Como Implementar essa Solução na Sua Sociedade Limitada
Se você já possui uma sociedade e deseja adotar esse modelo de distribuição de lucros proporcional ao trabalho, siga os seguintes passos:
- Redigir um Acordo de Sócios – Com cláusulas claras sobre os critérios de divisão dos lucros.
- Realizar assembleia e deliberação formal – Registrando em ata a aprovação da nova regra.
- Atualizar o regimento interno ou o contrato social – Conforme o entendimento dos sócios e respeitando os quóruns legais.

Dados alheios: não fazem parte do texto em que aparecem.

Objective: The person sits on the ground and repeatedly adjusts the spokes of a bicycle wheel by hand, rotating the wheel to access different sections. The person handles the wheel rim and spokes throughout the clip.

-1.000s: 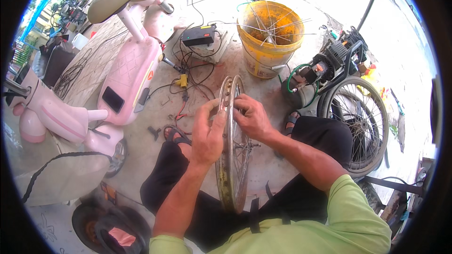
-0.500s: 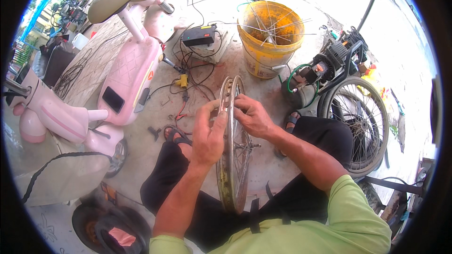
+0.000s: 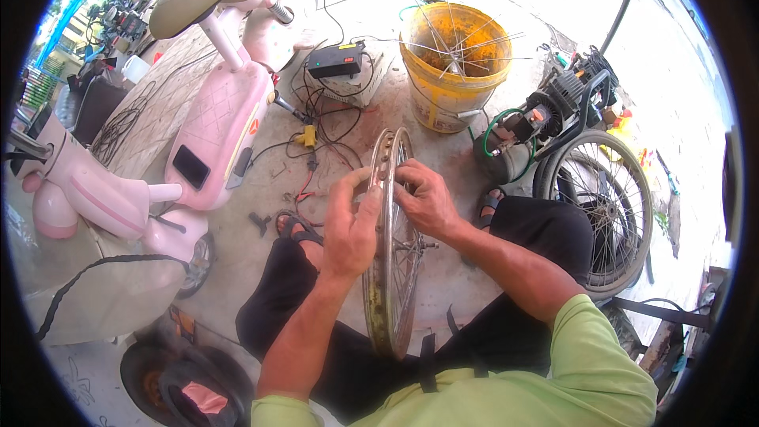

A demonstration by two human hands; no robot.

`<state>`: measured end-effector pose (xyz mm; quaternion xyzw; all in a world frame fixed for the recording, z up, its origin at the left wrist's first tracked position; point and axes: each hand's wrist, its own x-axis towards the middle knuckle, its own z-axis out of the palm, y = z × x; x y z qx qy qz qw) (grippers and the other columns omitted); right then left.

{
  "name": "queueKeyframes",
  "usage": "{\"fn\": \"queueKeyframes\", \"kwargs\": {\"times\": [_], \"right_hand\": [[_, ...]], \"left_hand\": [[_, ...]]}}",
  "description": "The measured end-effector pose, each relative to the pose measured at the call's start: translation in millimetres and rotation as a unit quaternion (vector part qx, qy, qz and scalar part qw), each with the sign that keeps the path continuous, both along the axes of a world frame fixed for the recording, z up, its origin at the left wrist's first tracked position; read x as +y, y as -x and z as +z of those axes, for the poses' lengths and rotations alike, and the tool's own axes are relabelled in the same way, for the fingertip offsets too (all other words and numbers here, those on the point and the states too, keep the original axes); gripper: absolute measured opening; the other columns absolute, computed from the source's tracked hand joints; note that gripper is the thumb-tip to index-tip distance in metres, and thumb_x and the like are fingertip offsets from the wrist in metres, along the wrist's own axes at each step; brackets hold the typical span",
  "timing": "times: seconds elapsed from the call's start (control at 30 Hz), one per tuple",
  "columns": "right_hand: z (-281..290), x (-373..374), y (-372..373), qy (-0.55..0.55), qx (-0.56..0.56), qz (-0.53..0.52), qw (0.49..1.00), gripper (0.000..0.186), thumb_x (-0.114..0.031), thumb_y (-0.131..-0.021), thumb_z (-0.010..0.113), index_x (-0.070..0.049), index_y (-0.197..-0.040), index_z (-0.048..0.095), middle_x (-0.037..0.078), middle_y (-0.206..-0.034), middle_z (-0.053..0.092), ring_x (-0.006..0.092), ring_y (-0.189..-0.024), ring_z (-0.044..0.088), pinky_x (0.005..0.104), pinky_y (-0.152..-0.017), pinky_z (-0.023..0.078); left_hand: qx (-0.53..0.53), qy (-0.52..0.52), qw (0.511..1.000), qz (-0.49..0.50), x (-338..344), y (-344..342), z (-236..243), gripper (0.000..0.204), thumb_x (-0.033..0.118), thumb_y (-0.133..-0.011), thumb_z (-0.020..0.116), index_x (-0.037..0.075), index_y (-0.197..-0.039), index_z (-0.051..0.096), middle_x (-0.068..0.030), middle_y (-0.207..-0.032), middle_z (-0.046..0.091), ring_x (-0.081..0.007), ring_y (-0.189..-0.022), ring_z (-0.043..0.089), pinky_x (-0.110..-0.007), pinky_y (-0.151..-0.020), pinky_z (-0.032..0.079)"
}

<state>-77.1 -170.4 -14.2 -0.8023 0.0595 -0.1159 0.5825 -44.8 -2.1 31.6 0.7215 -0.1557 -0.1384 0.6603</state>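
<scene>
An upright metal bicycle wheel, without a tyre and with spokes and a hub, stands between my legs. My left hand holds the near left side of its rim high up, thumb along the metal. Opposite it, my right hand has its fingers closed against the rim's right side; what the fingertips pinch there is too small and hidden to make out. Just beyond the wheel, cables with a yellow plug lie on the concrete floor.
A pink electric scooter stands at left. Ahead are a black charger on a pale box and a yellow bucket with spokes on top. An air compressor and tyred wheels sit at right, dark tyres at lower left.
</scene>
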Motion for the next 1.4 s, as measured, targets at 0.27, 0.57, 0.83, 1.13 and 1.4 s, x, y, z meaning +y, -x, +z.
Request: {"fn": "queueKeyframes", "kwargs": {"times": [0.27, 0.57, 0.83, 1.13, 1.4], "right_hand": [[-9, -6, -4, -0.046, 0.0, 0.055, 0.997, 0.022, -0.02, -0.1, 0.071, -0.003, -0.113, 0.076, 0.016, -0.096, 0.067, 0.0333, -0.087, 0.067, 0.0435, -0.079, 0.053], [-1, 0, 0, 0.039, -0.035, -0.002, 0.999, 0.018, -0.015, -0.096, 0.073, -0.004, -0.111, 0.078, 0.016, -0.101, 0.07, 0.0354, -0.093, 0.07, 0.0441, -0.082, 0.055], [-7, -7, -5, -0.016, -0.033, 0.072, 0.997, 0.022, -0.021, -0.1, 0.071, -0.005, -0.114, 0.077, 0.016, -0.098, 0.067, 0.0357, -0.092, 0.068, 0.0446, -0.08, 0.054], [3, -2, 0, 0.03, -0.03, 0.04, 0.998, 0.019, -0.017, -0.1, 0.07, -0.004, -0.113, 0.077, 0.016, -0.103, 0.069, 0.0373, -0.095, 0.069, 0.0447, -0.083, 0.055], [4, -5, 0, -0.008, -0.018, 0.055, 0.998, 0.019, -0.013, -0.098, 0.069, -0.003, -0.113, 0.076, 0.017, -0.104, 0.069, 0.0388, -0.097, 0.068, 0.0461, -0.085, 0.055]], "left_hand": [[-0.002, 0.0, 1.0, -0.007, -1, 1, -3, 0.041, 0.025, -0.11, 0.062, -0.004, -0.14, 0.057, -0.0152, -0.132, 0.061, -0.019, -0.116, 0.062, -0.034, -0.098, 0.053], [-0.04, -0.012, 0.999, -0.014, 2, -3, -12, 0.042, 0.025, -0.11, 0.062, -0.003, -0.14, 0.057, -0.0141, -0.133, 0.061, -0.0177, -0.113, 0.062, -0.032, -0.095, 0.052], [-0.016, 0.002, 1.0, -0.018, 1, 1, -4, 0.041, 0.024, -0.111, 0.06, -0.004, -0.141, 0.056, -0.0137, -0.133, 0.062, -0.018, -0.117, 0.062, -0.034, -0.101, 0.051], [-0.036, -0.013, 0.999, -0.01, 2, -1, -8, 0.041, 0.025, -0.109, 0.063, -0.003, -0.139, 0.058, -0.0145, -0.132, 0.061, -0.0193, -0.113, 0.063, -0.034, -0.095, 0.054], [-0.022, 0.005, 1.0, -0.007, -1, 2, -11, 0.042, 0.024, -0.108, 0.065, -0.003, -0.139, 0.058, -0.0155, -0.132, 0.062, -0.0211, -0.116, 0.063, -0.036, -0.097, 0.054]]}}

- Documentar o desempenho de cada sócio – Com controle de presença, metas, horas trabalhadas, entre outros indicadores.
- Consultar um advogado especialista em direito societário – Para assegurar a validade e eficácia jurídica do modelo adotado.
Conclusão: Justiça, Legalidade e Eficiência nas Relações Societárias
A decisão do STJ representa um avanço significativo na modernização das regras de distribuição de lucros em sociedades limitadas. Ela permite uma gestão mais justa e eficiente, valorizando a contribuição real de cada sócio para a geração de resultados da empresa. É fundamental, no entanto, que tudo seja feito com base no contrato, na transparência e na vontade coletiva dos sócios.
Se você é sócio de uma empresa ou advogado que atua com direito empresarial, aproveite essa jurisprudência para revisar os acordos societários de seus clientes ou da sua própria empresa. E lembre-se: o direito empresarial é uma ferramenta de justiça, e não apenas de formalidade.